> **PROBLEM DETAILS**:
Write out the lines below exactly, beginning at the one with "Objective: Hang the" and stopping after the one with "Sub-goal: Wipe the"; the pictures are not copied.

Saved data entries
----------------

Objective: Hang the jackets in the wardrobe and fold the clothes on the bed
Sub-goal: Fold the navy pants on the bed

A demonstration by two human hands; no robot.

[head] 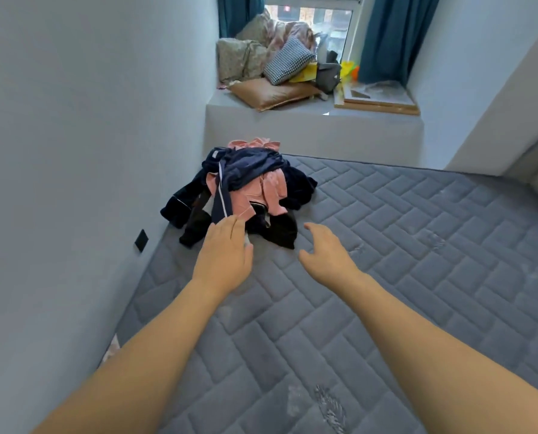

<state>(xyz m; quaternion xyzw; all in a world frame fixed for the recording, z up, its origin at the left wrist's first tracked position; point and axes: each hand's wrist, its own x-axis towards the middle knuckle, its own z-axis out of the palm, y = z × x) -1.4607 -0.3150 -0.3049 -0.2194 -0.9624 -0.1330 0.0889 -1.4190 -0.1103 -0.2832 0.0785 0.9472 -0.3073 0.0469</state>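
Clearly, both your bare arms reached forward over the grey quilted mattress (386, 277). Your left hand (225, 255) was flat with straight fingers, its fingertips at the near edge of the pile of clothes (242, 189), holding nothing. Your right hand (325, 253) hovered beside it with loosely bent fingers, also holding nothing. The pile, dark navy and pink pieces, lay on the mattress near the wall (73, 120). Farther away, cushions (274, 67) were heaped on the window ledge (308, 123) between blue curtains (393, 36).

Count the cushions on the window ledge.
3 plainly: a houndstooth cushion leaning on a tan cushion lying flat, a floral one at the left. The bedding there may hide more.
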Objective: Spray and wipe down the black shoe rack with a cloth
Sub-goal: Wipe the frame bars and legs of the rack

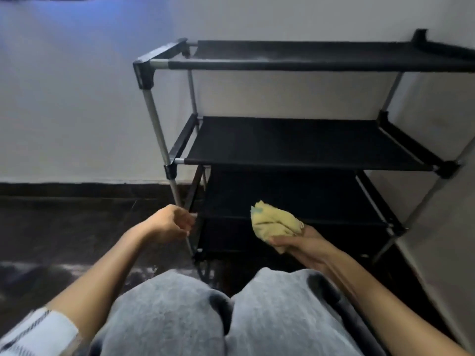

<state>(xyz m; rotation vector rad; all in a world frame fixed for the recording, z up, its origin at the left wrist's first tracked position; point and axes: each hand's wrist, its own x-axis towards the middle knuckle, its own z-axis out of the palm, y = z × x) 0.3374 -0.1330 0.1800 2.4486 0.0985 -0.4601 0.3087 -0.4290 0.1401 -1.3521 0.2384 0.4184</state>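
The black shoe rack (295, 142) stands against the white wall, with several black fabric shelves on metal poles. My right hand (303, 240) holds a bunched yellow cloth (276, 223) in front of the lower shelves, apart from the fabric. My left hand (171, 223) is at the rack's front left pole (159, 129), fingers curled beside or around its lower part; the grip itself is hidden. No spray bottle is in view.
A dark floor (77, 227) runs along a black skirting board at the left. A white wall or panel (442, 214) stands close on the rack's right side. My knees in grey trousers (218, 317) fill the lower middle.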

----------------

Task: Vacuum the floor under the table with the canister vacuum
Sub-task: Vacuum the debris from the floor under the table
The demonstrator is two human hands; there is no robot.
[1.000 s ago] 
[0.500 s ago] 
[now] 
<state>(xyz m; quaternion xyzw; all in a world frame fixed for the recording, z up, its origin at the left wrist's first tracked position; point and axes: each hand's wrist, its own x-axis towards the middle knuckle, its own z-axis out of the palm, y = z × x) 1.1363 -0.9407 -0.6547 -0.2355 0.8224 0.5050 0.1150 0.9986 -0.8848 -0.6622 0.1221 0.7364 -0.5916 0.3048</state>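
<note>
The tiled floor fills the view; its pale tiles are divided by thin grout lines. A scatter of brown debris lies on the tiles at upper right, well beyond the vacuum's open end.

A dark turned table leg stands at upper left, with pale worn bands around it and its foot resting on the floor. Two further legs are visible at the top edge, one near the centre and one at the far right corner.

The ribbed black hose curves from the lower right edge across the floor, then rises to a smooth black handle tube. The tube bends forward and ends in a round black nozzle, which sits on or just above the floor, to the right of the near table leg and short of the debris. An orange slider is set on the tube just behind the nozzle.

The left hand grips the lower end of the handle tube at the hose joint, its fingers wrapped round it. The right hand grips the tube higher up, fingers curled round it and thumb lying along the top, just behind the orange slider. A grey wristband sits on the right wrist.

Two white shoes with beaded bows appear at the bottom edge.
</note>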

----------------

> **RESPONSE TO THE TASK**:
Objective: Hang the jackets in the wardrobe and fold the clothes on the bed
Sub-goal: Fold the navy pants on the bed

A demonstration by two human hands; no robot.

[head] 

<state>(xyz m; quaternion xyzw; all in a world frame fixed for the recording, z up, its origin at the left wrist's first tracked position; point and axes: each hand's wrist, its own x-axis towards the middle knuckle, its own z-axis out of the palm, y = z × x) -1.4607 -0.3150 -0.3049 -0.2194 -0.9624 -0.1330 0.0889 -1.4190 -0.1103 -0.2832 0.0785 0.9472 -0.3073 0.0469</state>
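Clearly, both your bare arms reached forward over the grey quilted mattress (386, 277). Your left hand (225, 255) was flat with straight fingers, its fingertips at the near edge of the pile of clothes (242, 189), holding nothing. Your right hand (325, 253) hovered beside it with loosely bent fingers, also holding nothing. The pile, dark navy and pink pieces, lay on the mattress near the wall (73, 120). Farther away, cushions (274, 67) were heaped on the window ledge (308, 123) between blue curtains (393, 36).

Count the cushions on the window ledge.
3 plainly: a houndstooth cushion leaning on a tan cushion lying flat, a floral one at the left. The bedding there may hide more.
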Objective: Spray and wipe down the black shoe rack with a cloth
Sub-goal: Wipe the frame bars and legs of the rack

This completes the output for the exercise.